Two verses for your consideration that are in context with the opening one of this short letter to you today.
“For ye are dead, and your life is hid with Christ in God.” (Col. 3:3)
“And if I go and prepare a place for you, I will come again, and receive you unto myself; that where I am, there ye may be also.” (John 14:3)
We who have been born-again are defying the known laws of physics, for we are in two places at once, here in the flesh, held firmly on this planet, yet not a part of it any longer, for we are at the same time hid in the Lord Jesus Christ who sits at the right hand of the Father.
I have often pondered that word “if,” and many of the places it appears in the Scriptures, for we are eternally safe in His hands, we are today the righteousness of God in Christ, yet that word offers an opportunity to be viewed as temporary and not continual.
More than likely, you have a place you call home here, the place you live, your house, but you probably leave it at times, to abide somewhere else temporarily, your place of employment, errands, visits to others homes, and you do this by your own free will. But, if you are abiding in Christ everywhere you go, you remain in Him, or at least we should.
Does He consume your thoughts, does the Word of God flow daily in your mind, do you view His wonders no matter where you are? If you ask, if you pray to the Father through the Son by the power of the Holy Spirit and do not immediately receive that which you have asked for, or if that prayer is not answered after the fashion you hoped for, do you continue to abide in Him? If the circumstances look dire, if the physical pain becomes too much to bear, if the grief and sorrow begins to overwhelm you, do you abide in Him?
“And whatsoever ye shall ask in my name, that will I do, that the Father may be glorified in the Son.” (John 14:13)
Those who have been crucified with Christ, those who are abiding in Him, those who realize that we are in two places at once, here and hid in Him, understand full well that every request we make to our Father in heaven is heard only because we abide in His Son, and every one of those prayers ends with, “Nevertheless not my will, but thine, be done.” (Luke 22:42)
There is a part of us that is being transformed by the renewing of our minds that is always abiding in Christ, but because we are here, on this planet in this life facing the daily, sometimes moment by moment needs of this world, the trials and tribulations, the grief, sorrow and inconveniences placed before us, we can find this part of us moving off the path set before us, our focus becomes the temporal, and that word I ponder often, “If” we do not remember who it is we are abiding in, who we are hid in eternally, we may find those temporal places a safer place of refuge.
“Being confident of this very thing, that he which hath begun a good work in you will perform it until the day of Jesus Christ:” (Phil. 1:6)
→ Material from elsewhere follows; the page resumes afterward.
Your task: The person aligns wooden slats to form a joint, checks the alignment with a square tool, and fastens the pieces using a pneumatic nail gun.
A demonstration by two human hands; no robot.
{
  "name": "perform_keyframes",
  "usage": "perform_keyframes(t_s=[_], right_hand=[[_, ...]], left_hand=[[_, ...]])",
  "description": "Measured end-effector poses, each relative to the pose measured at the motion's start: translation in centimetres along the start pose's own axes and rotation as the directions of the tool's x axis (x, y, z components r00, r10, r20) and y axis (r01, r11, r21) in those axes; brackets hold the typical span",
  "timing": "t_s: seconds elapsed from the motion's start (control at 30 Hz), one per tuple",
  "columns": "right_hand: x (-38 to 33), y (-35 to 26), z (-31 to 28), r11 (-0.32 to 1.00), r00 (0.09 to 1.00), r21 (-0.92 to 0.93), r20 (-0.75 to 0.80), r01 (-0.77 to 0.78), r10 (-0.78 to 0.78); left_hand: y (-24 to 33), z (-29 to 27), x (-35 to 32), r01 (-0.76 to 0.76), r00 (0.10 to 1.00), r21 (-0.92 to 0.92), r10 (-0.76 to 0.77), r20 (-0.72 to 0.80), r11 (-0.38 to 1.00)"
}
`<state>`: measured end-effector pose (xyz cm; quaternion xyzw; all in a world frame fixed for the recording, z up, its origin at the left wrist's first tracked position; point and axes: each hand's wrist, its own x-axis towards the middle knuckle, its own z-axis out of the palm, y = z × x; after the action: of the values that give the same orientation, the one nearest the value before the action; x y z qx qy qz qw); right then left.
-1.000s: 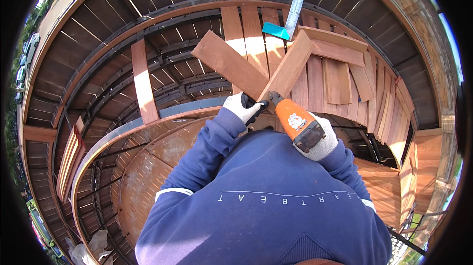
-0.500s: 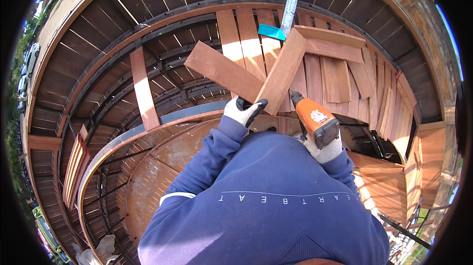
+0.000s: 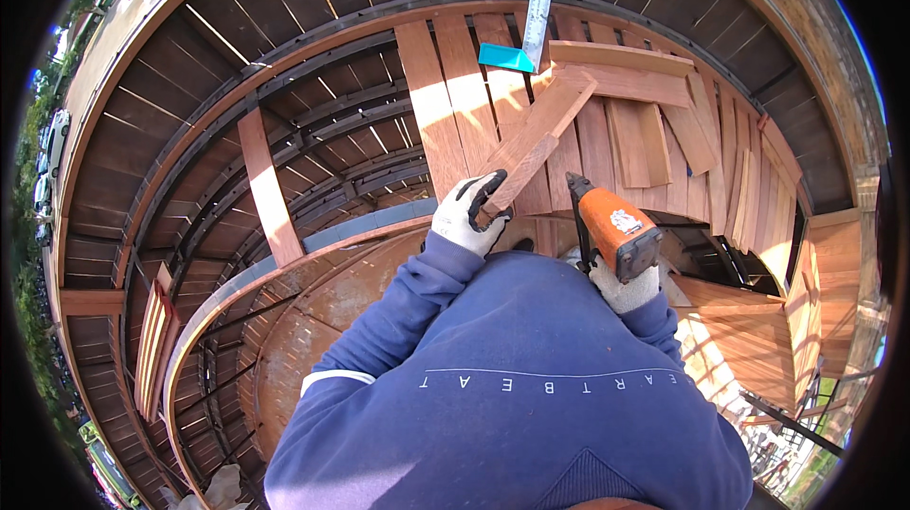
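My left hand (image 3: 468,216), in a white glove with dark fingertips, is closed around the near end of two short wooden boards (image 3: 527,152). They lie nearly lined up with each other, pointing away and to the right above the laid planks. My right hand (image 3: 627,290), also gloved, grips an orange nail gun (image 3: 614,224). Its dark nose points away from me, a little right of the boards; its handle and the fingers on it are mostly hidden. Beyond the boards lies a square (image 3: 507,58) with a teal stock and a metal blade.
Loose wooden boards (image 3: 626,83) lie on the curved row of planks (image 3: 445,102). To the left, dark framing (image 3: 322,145) has open gaps, crossed by a single plank (image 3: 269,188). A curved rim (image 3: 365,221) runs close in front of me. More boards (image 3: 154,344) are stacked at far left.
The board that stuck out to the left has swung in alongside the other one. My left hand now wraps round both ends. The nail gun has barely moved.
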<state>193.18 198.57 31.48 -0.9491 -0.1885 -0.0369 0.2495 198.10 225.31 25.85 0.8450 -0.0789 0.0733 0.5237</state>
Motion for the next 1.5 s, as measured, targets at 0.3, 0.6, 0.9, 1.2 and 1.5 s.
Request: perform_keyframes(t_s=[0.3,0.6,0.9,1.2,1.5], right_hand=[[-1.0,1.7,1.5,0.993,0.997,-0.115,0.067,-0.017,0.025],[-1.7,2.2,2.2,0.992,0.981,-0.044,0.148,-0.117,0.123],[-0.7,1.0,2.0,0.994,0.996,-0.09,0.058,-0.059,0.064],[0.0,0.8,2.1,1.0,1.0,-0.006,-0.006,-0.006,0.006],[-3.0,2.3,3.3,0.938,0.988,0.313,0.064,-0.152,0.139]], left_hand=[[-2.1,-0.6,-1.4,-0.129,0.991,0.263,0.13,0.014,0.956],[-2.5,-0.3,-0.6,-0.207,0.978,0.27,0.189,0.09,0.94],[-0.2,-2.1,0.5,-0.254,0.967,0.24,0.243,0.075,0.937],[2.1,-4.5,1.4,-0.074,0.946,0.128,0.029,0.324,0.989],[10.5,-8.4,7.2,-0.041,0.939,-0.565,0.225,0.26,0.824]])
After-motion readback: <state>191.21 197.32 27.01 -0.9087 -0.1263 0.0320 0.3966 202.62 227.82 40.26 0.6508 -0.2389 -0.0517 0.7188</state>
That work can be hindered if you stop abiding, if you forget that the you that is here is also there, in heaven, at the right hand of the Majesty on high, hid in Christ.
“For I am persuaded, that neither death, nor life, nor angels, nor principalities, nor powers, nor things present, nor things to come, Nor height, nor depth, nor any other creature, shall be able to separate us from the love of God, which is in Christ Jesus our Lord.” (Romans 8:38-39)
If you have been born-again, you are abiding in Him, when the temporal attempts to draw you away, remember that truth.